The Final Rules create a new and comprehensive regulatory regime for persons that engage in virtual currency businesses far beyond what is currently required under federal or New York State law for money transmitters. The operational requirements regarding personnel, reporting, and capital may present a significant barrier to entry for persons that wish to engage in virtual currency activities in New York. The limited exemptions to licensing are also likely to present issues, particularly because the exemptions are much narrower than those that currently apply to entities that engage in money transmission or money services business. For example, FinCEN regulations specifically exempt from the definition of “money services business” “a person registered with, and functionally regulated or examined by, the SEC or the CFTC, or a foreign financial agency that engages in financial activities that, if conducted in the United States, would require the foreign financial agency to be registered with the SEC or CFTC.” The Final Rules do not include a similar exemption for federally regulated entities, notwithstanding commentators’ requests during the comment process to include one or more such exemptions.
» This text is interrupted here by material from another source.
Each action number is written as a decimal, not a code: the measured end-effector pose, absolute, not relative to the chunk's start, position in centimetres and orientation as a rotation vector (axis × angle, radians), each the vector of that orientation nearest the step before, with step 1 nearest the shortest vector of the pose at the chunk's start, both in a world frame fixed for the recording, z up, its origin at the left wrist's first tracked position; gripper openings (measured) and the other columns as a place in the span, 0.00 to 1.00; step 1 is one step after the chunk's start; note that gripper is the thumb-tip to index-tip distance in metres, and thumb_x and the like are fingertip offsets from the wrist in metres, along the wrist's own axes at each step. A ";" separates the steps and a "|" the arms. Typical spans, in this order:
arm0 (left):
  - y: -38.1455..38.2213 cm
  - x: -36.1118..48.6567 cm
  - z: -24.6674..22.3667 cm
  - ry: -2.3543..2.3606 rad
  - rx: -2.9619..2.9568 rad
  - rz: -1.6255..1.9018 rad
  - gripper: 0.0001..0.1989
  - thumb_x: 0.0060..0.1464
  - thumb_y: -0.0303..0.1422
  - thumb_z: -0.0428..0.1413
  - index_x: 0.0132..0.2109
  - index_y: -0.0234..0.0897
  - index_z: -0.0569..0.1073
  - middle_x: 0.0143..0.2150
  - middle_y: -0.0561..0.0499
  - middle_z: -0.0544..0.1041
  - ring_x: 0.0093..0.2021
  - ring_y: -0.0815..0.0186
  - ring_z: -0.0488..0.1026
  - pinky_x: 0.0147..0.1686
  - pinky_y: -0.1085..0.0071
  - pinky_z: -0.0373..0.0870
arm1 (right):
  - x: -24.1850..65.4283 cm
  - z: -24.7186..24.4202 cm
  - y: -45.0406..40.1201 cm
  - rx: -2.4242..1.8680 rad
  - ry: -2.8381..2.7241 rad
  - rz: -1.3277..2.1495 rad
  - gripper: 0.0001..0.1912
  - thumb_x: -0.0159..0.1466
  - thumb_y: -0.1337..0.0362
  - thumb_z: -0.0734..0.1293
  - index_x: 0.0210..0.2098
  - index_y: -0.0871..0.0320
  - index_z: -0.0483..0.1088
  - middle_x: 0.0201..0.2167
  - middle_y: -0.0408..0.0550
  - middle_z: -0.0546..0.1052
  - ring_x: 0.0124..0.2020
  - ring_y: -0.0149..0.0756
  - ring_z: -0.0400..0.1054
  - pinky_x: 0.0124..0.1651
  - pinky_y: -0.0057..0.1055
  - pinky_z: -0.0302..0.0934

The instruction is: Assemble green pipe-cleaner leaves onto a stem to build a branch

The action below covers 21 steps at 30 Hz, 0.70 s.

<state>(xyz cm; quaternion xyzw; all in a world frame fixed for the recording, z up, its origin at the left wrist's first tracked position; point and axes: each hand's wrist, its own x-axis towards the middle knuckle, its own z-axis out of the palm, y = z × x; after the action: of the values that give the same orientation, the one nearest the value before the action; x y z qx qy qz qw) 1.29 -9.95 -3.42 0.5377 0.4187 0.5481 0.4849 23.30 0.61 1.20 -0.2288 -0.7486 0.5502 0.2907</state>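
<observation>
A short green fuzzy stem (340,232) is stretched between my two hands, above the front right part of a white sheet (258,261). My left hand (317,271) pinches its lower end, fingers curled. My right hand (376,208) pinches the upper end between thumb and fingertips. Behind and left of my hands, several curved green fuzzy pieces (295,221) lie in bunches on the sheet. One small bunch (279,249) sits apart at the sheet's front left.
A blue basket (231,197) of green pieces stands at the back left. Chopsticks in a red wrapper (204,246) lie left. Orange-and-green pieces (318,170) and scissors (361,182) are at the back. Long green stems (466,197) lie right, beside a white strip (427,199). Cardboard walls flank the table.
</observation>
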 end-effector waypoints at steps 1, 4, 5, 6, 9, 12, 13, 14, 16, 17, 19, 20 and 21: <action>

Although the Final Rules provide a template for regulating virtual currency intermediaries, other states are taking different and generally less intrusive approaches to regulating virtual currency firms. For example, a bill pending in the California State Assembly would require virtual currency businesses to obtain a license more similar to a money transmitter license. Lawmakers in Pennsylvania and North Carolina have proposed amendments to their respective money transfer business laws that would bring transmitters of virtual currencies within the existing money transfer business regulatory scheme. Finally, the Connecticut legislature has passed a bill that, if signed into law, would give the Connecticut Department of Banking new power to oversee portions of the virtual currency industry in Connecticut. At this time, it is not clear whether other states will follow the New York regulatory model.
Superintendent Lawsky’s impending departure and the considerable amount of discretion granted to the superintendent in the Final Rules may create some uncertainty about the practical effects that the Rules will have on the conditional and definitive licensing requirements and time lines.